I turned to my heavenly Father and said simply, "Please send me someone to help remove the tree from the yard, so I can get the phone hooked up again." In the afternoon, I visited friends who kindly let me make phone calls and send a few emergency e-mails from their house. One of the calls was to some farmer friends from church -- I asked if they could put out the word for me about the tree.
When I got home, I found my next-door neighbour and a friend in my back yard, sawing off the tree branches with a chainsaw. I very much doubt my neighbour is reading this, so I will be bold to add that this is not a neighbour who smiles at me much. Besides, my tree had bent a section of his fence. I wasn't expecting a very warm reception. Instead, my neighbour seemed happy to help, and gave me a big, beaming smile. I learned later that my farmer friend had stopped by and had seen my neighbour and his friend cutting the tree with a handsaw, and had said, "Do you have a chainsaw? If you could cut the tree right down, it would be a big help to Joan. My husband will come by later to get the wood." Her sweet straightforwardness still tickles me as I type this. Maybe part of the reason my neighbour smiled so joyfully at me is that he was so pleased and amazed to discover I had such a straight-up, salt-of-the-earth friend.
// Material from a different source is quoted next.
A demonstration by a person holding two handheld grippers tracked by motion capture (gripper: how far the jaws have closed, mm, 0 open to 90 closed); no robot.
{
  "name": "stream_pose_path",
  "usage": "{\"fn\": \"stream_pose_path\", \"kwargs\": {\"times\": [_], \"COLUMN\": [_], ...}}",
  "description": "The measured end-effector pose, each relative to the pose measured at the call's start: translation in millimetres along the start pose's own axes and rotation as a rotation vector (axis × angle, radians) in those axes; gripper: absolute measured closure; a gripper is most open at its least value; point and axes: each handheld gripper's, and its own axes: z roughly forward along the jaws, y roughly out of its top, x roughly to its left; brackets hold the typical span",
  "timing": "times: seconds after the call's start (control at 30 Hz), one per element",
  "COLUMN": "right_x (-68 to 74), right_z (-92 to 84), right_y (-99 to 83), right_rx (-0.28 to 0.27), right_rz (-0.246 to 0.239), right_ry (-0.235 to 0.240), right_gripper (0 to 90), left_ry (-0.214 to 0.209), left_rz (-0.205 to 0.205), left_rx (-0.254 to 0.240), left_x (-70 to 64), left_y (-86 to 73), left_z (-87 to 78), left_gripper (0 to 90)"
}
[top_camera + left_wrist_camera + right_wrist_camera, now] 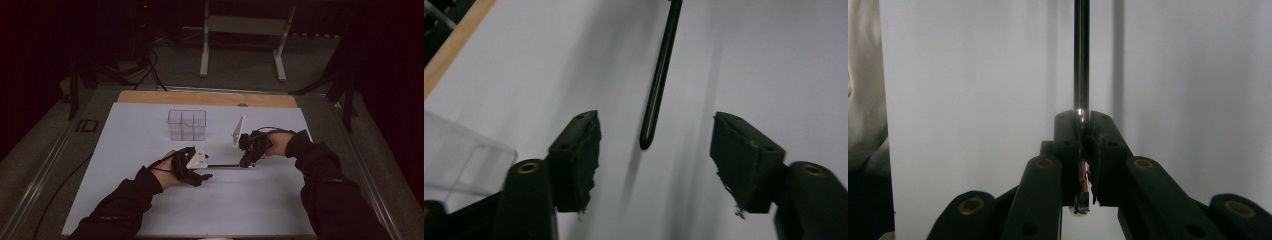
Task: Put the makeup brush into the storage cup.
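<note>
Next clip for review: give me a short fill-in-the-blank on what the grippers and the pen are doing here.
1. The right gripper is ____ on the black pen.
2. The left gripper has its jaws ____, the pen's free end between them.
3. The clear container stands on the ____ mat.

Missing words: shut; open; white

glossy black rod [1081,55], clear plastic box [187,125]

White table sheet [150,200], clear divided box [187,125], possibly plastic
</note>
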Motion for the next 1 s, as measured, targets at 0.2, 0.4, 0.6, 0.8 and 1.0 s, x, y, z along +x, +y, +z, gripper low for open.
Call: {"fn": "stream_pose_path", "kwargs": {"times": [0.2, 0.4, 0.6, 0.8, 1.0], "right_x": [0.3, 0.7, 0.7, 2.2, 3.4], "right_z": [-0.4, 0.2, 3.7, 8.5, 7.4], "right_y": [2.8, 7.3, 11.1, 11.5, 7.0], "right_rx": [-0.001, 0.000, 0.011, 0.020, -0.026], "right_rz": [-0.002, -0.011, -0.018, -0.031, -0.012], "right_ry": [0.009, 0.011, 0.014, 0.011, -0.040], "right_gripper": [83.5, 83.5, 83.5, 76.6, 51.0], "left_ry": [0.015, 0.031, 0.002, 0.017, 0.023], "left_rz": [0.061, 0.138, 0.164, 0.190, 0.135], "left_rx": [0.020, 0.075, 0.090, 0.112, 0.129], "left_x": [-1.5, -3.6, -5.4, -9.3, -6.6], "left_y": [7.1, 11.0, 11.7, 12.9, 13.4], "left_z": [10.7, 20.7, 25.1, 24.7, 19.7], "left_gripper": [50.8, 64.6, 83.5, 85.1, 85.1]}}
Her husband and son came a day or so later. They quietly worked away. In what seemed like no time (I didn't even have time to finish making them cookies), they had sawn the tree trunk and limbs into small pieces, and had neatly bundled all the branches and placed them into their truck.
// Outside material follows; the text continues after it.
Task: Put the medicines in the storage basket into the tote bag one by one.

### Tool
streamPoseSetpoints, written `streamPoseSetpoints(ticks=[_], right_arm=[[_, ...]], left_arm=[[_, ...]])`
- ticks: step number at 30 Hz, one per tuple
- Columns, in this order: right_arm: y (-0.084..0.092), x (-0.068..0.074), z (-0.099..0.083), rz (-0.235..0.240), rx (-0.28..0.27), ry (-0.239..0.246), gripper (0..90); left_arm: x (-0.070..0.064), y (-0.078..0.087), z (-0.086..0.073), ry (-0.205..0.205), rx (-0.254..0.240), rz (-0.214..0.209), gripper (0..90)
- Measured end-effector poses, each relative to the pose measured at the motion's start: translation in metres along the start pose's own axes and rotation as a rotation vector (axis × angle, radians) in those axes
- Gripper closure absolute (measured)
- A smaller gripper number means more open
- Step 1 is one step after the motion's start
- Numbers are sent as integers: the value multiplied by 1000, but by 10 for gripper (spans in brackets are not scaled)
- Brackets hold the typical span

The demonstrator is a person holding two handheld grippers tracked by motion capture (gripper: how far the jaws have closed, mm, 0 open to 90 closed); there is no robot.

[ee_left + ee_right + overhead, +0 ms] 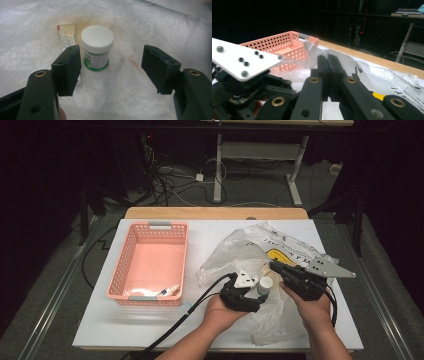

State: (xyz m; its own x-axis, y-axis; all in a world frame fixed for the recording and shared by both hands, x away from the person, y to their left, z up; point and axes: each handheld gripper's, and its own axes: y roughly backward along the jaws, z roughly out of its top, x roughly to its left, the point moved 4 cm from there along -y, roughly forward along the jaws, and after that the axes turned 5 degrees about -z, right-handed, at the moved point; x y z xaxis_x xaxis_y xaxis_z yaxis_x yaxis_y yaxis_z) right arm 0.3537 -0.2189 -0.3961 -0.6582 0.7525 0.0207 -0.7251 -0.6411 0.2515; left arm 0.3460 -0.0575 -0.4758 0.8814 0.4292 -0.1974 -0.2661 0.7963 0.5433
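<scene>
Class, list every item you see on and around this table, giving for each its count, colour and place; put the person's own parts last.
Basket: one, pink, perforated, on the table's left half.
Tube in basket: one, white, at the basket's near right corner.
Plastic bag: one, clear with yellow and black print, crumpled on the right half.
Jar: one, white lid and green base, standing upright on the bag.
Small tube: one, white, lying just beside the jar.
Table: one, wooden edge, white top.
Left gripper: one, black, jaws open, the jar ahead of them.
Right gripper: one, black, jaws shut, whether on the bag I cannot tell.
Hands: two, holding the grippers at the near edge.
</scene>
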Motion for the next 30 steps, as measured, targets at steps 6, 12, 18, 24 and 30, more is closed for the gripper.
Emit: streamPoseSetpoints(ticks=[6, 12, 18, 24, 30], right_arm=[[1, -1, -1, -5, 3, 4, 900], [1, -1, -2, -7, 7, 10, 900], [1, 0, -2, -10, 11, 14, 900], [0, 1, -3, -8, 14, 18, 900], [1, 0, -3, -13, 11, 9, 900]], left_arm=[[-8, 15, -10, 12, -12, -32, 228], [-11, 31, -19, 19, -15, -38, 143], [-14, 47, -26, 23, -23, -53, 17], [-16, 67, -28, 32, -49, -36, 0], [-13, 87, -31, 22, -51, -13, 0]])
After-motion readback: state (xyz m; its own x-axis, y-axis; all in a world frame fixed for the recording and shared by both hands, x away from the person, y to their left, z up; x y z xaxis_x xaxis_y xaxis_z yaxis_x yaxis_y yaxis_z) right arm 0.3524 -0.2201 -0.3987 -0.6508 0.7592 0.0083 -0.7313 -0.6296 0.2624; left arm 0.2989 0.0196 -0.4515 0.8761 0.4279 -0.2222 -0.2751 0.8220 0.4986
Have a look again at that photo -- this is what the yard looked like when they arrived.
The next day, another kind friend from church came by to remove the remaining wood. He also cut the stump down further, so that there's virtually no evidence now of my ill-fated tree.
I am so grateful to everyone who helped -- the friends who cut and removed the wood, the friends who let me use their phone and computer, my neighbour and his friend, and others at church who offered help when they heard of my dilemma. I'm also deeply grateful to my beloved heavenly Father, who wasted no time in answering my request.
And not just that:
When the tree fell, it fell on the ground at an angle -- EXACTLY between my roof and my neighbours' roof. Several inches to the left or right, and I would have had to file an insurance claim to have one of the roofs fixed.
I am very literally wrapped in His love.
I've called this post "Farmers" because farmers amaze me. I realize in some ways I'm a mystery to a lot of them, and in some ways quite a few of them are a mystery to me. But I have a great deal to learn from farmers and other country people. Yes, the Lord gave me a demonstration of His faithfulness this past weekend. He also gave me several object lessons in what quiet diligence looks like.
Quiet diligence is a reflection of the character of God.